Records from a collection

━━━━━━━━━━━━━━━━━━━━━━━━━━━━━━

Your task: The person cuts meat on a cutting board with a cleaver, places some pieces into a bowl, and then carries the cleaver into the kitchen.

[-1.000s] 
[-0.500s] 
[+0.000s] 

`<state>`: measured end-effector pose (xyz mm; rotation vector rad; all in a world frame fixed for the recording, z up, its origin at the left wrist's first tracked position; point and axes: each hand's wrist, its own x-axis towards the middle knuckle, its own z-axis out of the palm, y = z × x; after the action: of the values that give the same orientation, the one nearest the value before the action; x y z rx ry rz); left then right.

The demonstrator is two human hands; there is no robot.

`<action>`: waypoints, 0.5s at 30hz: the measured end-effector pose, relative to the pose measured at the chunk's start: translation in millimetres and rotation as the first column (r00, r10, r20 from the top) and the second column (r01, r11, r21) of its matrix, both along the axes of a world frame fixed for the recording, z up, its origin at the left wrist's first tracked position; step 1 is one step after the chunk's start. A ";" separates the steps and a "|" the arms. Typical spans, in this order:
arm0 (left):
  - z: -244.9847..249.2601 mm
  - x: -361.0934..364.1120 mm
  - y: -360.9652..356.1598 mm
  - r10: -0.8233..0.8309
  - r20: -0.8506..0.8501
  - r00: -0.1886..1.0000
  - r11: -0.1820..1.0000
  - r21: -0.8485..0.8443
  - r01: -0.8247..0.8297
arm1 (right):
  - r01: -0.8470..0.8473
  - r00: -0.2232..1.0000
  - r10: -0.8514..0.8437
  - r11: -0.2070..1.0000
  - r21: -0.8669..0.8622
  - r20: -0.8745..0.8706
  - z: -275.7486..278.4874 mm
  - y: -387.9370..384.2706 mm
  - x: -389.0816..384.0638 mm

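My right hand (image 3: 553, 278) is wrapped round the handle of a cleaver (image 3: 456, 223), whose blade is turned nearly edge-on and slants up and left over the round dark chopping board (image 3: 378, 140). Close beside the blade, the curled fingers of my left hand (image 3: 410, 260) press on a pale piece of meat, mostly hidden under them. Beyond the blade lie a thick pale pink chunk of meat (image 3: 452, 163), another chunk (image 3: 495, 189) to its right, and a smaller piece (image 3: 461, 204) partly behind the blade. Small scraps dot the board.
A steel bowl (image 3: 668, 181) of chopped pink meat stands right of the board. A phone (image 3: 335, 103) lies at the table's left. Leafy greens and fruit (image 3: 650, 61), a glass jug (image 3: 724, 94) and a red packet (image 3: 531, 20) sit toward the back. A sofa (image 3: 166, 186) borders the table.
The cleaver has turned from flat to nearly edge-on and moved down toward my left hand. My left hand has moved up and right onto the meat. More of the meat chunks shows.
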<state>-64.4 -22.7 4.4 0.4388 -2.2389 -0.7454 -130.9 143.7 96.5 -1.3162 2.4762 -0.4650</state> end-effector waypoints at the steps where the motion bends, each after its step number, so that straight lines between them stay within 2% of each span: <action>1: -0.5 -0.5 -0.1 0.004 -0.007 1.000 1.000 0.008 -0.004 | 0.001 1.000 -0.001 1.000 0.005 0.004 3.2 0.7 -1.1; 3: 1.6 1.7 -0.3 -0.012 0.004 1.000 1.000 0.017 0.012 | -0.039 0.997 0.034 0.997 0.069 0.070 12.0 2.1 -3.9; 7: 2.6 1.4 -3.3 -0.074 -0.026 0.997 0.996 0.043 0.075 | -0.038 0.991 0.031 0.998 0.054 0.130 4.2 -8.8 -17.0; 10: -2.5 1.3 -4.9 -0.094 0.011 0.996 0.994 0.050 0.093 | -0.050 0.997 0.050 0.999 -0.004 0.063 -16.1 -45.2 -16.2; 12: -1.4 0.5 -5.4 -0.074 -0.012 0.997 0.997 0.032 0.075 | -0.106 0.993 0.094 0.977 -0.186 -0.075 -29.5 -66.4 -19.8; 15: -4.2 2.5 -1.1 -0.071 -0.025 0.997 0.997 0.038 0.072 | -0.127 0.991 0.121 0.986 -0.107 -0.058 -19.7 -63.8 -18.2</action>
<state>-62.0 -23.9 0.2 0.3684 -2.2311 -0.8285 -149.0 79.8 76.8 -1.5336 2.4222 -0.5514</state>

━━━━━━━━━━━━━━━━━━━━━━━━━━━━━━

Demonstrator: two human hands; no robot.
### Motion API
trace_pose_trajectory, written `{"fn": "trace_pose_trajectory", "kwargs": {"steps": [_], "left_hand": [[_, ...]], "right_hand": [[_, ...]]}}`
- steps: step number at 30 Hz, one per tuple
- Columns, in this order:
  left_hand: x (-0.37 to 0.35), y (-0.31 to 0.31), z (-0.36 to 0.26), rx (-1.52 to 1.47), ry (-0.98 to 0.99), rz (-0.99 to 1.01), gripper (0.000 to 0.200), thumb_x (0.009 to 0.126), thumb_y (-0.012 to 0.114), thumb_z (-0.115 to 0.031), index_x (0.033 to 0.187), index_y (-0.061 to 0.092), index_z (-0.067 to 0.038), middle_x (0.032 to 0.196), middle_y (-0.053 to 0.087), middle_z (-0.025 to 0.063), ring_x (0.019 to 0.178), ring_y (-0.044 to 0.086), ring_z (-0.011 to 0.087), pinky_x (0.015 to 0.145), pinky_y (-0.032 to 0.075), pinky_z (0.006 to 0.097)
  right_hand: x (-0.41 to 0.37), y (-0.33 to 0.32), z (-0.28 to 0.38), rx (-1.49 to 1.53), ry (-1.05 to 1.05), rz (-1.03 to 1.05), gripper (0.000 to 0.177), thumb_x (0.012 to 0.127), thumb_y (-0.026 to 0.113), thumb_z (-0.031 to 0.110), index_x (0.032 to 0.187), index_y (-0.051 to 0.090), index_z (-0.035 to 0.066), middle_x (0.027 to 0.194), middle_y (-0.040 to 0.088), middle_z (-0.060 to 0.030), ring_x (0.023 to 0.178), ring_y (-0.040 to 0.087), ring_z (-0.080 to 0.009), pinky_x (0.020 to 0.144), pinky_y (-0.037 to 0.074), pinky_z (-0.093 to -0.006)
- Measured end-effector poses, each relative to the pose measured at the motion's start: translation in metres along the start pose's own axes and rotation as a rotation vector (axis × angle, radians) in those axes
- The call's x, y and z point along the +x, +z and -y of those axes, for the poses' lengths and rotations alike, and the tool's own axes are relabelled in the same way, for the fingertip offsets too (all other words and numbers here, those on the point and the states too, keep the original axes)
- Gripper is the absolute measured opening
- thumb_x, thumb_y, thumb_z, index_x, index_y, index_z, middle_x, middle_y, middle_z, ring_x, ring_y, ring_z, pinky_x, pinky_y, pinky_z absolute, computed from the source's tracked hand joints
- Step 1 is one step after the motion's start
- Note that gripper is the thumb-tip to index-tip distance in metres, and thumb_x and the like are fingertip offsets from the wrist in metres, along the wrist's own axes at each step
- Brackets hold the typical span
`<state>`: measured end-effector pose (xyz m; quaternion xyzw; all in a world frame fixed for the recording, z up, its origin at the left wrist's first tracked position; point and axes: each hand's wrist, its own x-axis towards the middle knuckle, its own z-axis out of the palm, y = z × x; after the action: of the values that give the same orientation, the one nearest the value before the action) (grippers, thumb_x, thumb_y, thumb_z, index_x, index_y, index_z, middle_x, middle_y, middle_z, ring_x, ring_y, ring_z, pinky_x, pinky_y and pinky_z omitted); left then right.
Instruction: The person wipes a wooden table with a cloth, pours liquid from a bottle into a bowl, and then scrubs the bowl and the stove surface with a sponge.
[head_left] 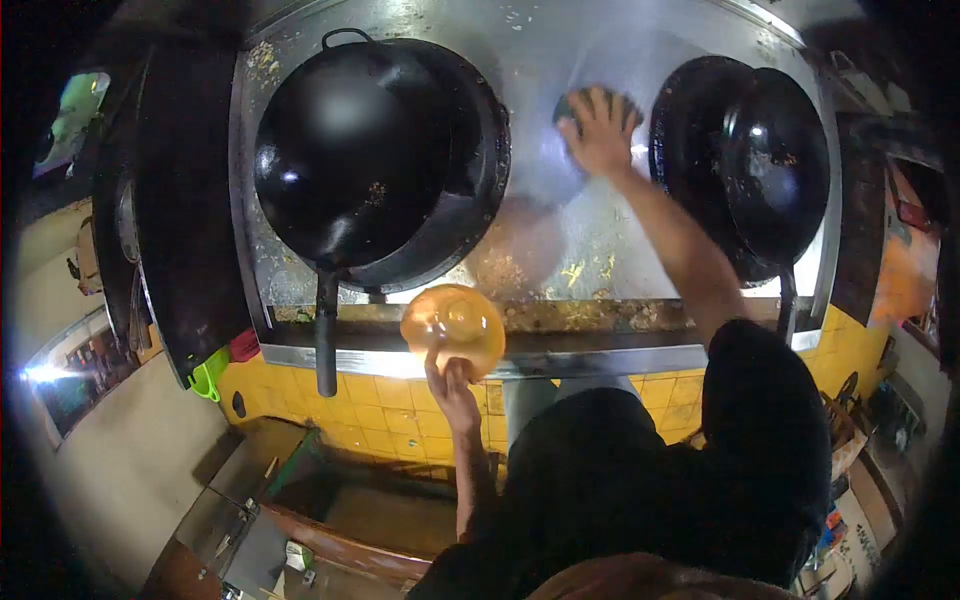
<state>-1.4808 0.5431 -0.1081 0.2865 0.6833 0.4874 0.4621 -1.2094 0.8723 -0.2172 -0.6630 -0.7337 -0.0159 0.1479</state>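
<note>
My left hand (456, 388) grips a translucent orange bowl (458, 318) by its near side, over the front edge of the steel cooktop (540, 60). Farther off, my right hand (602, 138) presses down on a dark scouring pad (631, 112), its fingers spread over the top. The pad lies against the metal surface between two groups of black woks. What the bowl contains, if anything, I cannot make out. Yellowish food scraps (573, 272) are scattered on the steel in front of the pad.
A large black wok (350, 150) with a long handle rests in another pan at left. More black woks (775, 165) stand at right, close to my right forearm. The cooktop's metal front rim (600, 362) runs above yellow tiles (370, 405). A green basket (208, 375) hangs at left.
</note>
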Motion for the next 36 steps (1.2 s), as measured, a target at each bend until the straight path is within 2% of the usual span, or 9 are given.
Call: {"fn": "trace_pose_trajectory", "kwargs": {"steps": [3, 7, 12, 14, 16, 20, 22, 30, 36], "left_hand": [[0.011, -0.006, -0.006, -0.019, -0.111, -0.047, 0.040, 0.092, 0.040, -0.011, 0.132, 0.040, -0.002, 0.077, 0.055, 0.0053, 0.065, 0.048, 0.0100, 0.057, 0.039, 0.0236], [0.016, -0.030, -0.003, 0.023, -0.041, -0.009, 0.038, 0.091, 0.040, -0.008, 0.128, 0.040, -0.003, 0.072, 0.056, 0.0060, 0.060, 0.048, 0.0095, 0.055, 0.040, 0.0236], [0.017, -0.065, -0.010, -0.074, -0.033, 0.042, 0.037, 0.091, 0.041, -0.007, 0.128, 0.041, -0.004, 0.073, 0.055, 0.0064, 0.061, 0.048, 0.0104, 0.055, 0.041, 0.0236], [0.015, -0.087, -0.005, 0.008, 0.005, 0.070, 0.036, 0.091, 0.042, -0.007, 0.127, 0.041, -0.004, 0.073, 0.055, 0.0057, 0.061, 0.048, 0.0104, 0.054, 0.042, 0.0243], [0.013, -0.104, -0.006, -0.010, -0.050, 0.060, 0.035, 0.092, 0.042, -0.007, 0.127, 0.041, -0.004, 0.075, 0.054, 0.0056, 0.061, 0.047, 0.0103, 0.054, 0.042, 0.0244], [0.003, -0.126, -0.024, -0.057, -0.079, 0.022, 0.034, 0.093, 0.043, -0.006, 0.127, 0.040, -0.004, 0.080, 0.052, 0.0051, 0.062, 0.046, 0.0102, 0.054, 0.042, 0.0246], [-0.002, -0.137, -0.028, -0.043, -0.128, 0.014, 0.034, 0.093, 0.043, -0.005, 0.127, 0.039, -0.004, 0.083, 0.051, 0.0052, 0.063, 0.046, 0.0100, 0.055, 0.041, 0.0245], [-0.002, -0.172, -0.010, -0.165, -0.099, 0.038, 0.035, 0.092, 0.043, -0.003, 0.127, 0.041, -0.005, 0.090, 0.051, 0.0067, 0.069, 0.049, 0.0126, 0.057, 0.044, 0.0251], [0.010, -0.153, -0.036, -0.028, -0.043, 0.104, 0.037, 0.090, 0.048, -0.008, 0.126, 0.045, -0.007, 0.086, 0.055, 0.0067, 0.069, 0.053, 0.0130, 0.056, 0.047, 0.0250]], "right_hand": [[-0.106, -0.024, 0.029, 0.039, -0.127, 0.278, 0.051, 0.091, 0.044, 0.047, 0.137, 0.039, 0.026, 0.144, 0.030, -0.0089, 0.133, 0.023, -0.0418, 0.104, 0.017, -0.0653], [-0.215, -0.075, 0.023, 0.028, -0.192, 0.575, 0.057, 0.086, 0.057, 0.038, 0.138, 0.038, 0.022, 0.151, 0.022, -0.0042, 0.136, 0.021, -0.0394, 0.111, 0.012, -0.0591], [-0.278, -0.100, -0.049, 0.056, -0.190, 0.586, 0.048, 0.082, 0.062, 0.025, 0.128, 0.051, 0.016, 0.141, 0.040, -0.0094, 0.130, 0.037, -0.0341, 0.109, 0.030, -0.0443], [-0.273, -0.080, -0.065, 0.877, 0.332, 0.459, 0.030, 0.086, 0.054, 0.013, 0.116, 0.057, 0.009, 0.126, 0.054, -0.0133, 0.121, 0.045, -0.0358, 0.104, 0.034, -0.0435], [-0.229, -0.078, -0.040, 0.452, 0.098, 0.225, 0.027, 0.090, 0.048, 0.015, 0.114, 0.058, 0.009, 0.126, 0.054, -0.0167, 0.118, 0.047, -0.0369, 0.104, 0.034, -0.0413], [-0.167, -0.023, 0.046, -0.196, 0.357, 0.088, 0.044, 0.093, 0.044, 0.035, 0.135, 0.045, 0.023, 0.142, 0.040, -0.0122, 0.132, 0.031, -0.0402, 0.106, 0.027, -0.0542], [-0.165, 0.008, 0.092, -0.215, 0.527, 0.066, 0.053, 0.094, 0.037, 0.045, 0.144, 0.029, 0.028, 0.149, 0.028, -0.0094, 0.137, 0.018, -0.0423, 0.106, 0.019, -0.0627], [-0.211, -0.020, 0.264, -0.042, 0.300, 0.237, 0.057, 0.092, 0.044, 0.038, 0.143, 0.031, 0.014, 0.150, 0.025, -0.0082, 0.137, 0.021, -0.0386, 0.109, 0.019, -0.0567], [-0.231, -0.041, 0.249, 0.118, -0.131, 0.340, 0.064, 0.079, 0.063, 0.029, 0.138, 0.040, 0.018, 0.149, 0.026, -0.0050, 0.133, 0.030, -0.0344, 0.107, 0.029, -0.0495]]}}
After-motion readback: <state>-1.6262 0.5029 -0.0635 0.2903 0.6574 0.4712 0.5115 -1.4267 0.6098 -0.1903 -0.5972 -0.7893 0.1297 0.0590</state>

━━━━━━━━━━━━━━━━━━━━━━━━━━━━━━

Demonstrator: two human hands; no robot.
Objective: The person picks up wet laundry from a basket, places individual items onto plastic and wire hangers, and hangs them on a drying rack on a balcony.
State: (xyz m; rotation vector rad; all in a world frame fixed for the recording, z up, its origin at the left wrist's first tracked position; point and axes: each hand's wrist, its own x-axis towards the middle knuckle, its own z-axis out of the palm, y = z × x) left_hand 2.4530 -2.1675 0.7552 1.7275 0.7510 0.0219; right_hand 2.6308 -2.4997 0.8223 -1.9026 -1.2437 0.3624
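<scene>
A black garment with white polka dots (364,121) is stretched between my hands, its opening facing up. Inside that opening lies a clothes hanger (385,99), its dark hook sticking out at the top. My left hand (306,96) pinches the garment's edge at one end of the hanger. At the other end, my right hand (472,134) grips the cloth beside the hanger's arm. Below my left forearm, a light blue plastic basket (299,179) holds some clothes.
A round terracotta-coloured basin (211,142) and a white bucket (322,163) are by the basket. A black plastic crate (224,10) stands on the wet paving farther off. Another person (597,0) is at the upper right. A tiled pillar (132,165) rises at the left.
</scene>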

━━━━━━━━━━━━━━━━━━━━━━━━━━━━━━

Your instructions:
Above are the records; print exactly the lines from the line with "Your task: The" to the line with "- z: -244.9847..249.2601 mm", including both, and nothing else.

Response area:
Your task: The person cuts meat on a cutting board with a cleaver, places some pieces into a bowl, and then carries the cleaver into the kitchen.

[-1.000s] 
[-0.500s] 
[+0.000s] 

`<state>`: measured end-effector pose (xyz mm; rotation vector rad; all in a world frame fixed for the recording, z up, its origin at the left wrist's first tracked position; point and axes: each hand's wrist, its own x-axis towards the middle knuckle, its own z-axis out of the palm, y = z × x; after the action: of the values that give the same orientation, the one nearest the value before the action; x y z rx ry rz); left then right.

The demonstrator is two human hands; there is no robot.

`<action>`: waypoints, 0.5s at 30hz: the measured end-effector pose, relative to the pose measured at the chunk's start: translation in millimetres and rotation as the first column (r00, r10, r20 from the top) and the second column (r01, r11, r21) of its matrix, both along the axes of a world frame fixed for the recording, z up, its origin at the left wrist's first tracked position; step 1 is one step after the chunk's start. A ";" separates the steps and a "|" the arms. Typical spans, in this order:
arm0 (left):
  - z: -244.9847..249.2601 mm

Nothing else is needed, and the exercise is over.